Where does "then" appear in the data? Return each line that holds it.

----------------

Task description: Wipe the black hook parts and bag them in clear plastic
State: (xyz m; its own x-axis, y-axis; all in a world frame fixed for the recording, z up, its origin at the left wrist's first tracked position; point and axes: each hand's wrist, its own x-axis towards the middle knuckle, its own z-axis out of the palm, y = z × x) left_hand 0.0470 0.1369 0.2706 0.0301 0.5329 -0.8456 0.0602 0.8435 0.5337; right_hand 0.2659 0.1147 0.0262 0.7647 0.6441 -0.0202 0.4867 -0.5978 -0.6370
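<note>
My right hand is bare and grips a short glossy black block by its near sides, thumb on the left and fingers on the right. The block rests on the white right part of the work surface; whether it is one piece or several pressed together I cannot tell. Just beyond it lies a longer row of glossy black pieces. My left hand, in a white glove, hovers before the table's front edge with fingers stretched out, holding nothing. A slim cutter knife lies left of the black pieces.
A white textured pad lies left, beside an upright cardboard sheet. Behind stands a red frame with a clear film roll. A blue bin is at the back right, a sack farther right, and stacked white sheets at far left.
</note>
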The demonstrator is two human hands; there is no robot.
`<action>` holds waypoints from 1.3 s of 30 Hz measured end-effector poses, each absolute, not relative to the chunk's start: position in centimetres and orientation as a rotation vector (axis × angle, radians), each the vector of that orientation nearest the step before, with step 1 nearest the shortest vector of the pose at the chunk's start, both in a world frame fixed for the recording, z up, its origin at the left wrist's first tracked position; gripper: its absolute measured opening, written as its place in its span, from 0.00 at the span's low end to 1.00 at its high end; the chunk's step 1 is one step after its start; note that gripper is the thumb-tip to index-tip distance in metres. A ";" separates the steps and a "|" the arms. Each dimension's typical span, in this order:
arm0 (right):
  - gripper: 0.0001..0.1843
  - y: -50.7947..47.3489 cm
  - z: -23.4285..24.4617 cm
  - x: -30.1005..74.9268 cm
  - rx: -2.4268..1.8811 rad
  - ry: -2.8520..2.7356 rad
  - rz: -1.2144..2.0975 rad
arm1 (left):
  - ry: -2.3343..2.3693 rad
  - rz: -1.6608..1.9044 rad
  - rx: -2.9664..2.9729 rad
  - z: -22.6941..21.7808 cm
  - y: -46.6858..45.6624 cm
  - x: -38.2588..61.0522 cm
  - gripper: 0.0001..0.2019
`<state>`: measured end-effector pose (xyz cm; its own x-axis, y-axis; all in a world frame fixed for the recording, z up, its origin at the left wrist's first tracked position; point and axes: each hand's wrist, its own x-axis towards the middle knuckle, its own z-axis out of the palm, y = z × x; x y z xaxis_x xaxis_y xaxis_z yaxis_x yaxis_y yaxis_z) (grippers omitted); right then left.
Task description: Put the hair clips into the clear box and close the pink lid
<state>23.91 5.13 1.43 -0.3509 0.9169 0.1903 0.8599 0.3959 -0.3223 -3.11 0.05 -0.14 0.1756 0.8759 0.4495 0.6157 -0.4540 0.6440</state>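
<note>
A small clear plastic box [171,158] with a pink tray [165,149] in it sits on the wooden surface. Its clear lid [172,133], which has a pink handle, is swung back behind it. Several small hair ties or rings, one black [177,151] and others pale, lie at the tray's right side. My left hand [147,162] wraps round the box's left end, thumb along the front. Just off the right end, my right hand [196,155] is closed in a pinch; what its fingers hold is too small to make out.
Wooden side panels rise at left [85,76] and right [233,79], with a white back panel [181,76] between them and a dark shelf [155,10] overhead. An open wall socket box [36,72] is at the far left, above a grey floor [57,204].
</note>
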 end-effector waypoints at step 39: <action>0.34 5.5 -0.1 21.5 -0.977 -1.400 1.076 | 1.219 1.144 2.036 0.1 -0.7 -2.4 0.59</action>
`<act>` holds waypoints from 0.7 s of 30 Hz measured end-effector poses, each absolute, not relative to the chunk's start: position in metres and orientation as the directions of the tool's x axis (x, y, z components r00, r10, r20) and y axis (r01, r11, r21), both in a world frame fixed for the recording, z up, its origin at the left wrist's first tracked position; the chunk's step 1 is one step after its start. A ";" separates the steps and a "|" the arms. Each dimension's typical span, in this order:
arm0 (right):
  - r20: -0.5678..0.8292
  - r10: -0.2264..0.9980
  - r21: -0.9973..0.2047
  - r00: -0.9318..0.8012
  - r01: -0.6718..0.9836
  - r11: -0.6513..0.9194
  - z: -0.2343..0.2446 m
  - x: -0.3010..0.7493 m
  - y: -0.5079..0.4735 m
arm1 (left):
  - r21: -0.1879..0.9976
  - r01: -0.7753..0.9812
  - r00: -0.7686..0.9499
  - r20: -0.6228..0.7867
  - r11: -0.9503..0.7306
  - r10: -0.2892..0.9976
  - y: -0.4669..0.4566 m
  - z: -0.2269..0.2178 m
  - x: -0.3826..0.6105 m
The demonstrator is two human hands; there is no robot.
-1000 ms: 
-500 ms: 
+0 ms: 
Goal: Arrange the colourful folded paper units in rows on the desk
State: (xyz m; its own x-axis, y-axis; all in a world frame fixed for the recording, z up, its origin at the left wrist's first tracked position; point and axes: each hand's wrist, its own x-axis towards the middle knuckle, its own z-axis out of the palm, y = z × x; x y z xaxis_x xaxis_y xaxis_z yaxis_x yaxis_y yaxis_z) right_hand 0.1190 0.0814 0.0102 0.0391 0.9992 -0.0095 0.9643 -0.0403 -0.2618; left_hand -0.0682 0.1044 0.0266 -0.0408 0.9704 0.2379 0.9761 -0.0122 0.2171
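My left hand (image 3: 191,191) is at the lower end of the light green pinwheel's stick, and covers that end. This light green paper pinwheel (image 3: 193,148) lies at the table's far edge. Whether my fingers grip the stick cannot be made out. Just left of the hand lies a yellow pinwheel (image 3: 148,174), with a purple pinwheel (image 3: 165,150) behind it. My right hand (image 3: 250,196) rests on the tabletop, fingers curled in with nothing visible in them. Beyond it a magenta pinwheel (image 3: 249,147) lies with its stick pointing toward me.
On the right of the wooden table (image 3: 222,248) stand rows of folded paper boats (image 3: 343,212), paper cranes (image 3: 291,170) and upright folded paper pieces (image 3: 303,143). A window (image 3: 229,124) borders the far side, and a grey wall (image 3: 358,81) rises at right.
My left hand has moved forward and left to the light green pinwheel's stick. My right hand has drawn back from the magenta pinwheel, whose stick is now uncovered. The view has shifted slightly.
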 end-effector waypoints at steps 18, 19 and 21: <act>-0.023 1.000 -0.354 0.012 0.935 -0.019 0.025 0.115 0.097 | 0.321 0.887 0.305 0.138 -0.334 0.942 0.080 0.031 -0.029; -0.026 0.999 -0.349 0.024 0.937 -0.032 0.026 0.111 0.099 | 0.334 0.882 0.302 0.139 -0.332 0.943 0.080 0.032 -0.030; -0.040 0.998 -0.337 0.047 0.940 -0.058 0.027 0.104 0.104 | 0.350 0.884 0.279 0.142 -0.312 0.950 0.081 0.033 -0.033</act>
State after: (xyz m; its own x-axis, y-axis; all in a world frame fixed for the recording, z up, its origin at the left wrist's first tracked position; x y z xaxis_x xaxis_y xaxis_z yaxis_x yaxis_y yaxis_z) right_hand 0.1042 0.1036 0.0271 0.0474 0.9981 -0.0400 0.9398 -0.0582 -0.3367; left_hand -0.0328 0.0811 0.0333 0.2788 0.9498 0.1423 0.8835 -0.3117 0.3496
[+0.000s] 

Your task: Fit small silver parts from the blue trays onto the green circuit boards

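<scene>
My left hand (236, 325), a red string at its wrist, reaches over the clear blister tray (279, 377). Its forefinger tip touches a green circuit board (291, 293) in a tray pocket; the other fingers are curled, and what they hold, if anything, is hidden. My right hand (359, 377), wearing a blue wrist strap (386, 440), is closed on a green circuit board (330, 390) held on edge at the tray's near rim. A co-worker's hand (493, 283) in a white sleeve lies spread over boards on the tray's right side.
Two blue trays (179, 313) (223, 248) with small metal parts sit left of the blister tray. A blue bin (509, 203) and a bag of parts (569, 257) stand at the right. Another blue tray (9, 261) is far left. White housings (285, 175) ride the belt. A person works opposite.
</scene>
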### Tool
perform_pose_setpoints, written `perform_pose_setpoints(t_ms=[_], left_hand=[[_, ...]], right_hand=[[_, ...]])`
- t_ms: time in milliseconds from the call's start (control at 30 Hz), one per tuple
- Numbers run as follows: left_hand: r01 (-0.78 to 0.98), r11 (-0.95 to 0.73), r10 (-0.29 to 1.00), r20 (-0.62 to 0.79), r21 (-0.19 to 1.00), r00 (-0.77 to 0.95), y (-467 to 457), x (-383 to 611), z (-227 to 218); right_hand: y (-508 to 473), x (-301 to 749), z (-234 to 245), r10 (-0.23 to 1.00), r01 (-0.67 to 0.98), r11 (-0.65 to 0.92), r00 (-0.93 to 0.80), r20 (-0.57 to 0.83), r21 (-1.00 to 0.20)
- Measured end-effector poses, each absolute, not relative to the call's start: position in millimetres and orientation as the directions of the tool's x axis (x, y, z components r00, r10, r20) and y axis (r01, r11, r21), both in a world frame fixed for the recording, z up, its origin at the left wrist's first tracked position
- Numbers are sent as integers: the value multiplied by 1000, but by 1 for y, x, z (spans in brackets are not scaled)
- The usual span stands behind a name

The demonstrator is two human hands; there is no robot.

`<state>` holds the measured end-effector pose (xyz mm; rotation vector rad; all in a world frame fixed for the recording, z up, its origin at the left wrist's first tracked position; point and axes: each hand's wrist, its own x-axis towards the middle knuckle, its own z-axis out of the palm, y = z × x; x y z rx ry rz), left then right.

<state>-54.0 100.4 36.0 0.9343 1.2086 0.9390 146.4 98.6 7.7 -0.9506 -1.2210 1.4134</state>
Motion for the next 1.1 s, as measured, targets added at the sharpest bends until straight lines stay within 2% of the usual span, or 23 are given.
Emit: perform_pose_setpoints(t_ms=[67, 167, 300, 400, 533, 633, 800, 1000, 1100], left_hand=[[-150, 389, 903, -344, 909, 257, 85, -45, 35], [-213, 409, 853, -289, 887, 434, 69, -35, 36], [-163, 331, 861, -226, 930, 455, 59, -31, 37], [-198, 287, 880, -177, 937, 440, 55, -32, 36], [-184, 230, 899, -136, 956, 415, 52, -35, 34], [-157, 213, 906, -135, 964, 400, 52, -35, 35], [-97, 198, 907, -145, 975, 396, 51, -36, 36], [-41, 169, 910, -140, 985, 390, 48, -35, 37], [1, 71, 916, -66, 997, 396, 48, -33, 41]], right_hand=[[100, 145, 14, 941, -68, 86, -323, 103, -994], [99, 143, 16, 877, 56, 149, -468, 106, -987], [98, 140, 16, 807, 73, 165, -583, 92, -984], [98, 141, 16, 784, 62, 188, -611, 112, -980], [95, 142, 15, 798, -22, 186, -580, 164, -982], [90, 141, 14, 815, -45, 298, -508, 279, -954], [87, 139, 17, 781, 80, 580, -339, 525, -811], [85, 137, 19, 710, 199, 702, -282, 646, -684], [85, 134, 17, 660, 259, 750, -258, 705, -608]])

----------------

TASK OUTPUT:
`<state>`: measured end-effector pose (xyz cm; its own x-axis, y-axis; all in a world frame fixed for the recording, z up, its origin at the left wrist's first tracked position; point and axes: each hand's wrist, its own x-axis towards the middle knuckle, its own z-axis out of the palm, y = z × x; x y z xaxis_x xaxis_y xaxis_z yaxis_x yaxis_y yaxis_z) (grippers omitted); right then left.
`<state>` holds the measured end-effector pose (xyz mm; rotation vector rad; all in a world frame fixed for the recording, z up, its origin at the left wrist's first tracked position; point and axes: each hand's wrist, its own x-axis towards the middle knuckle, its own z-axis out of the palm, y = z × x; x y z rx ry rz), left then right.

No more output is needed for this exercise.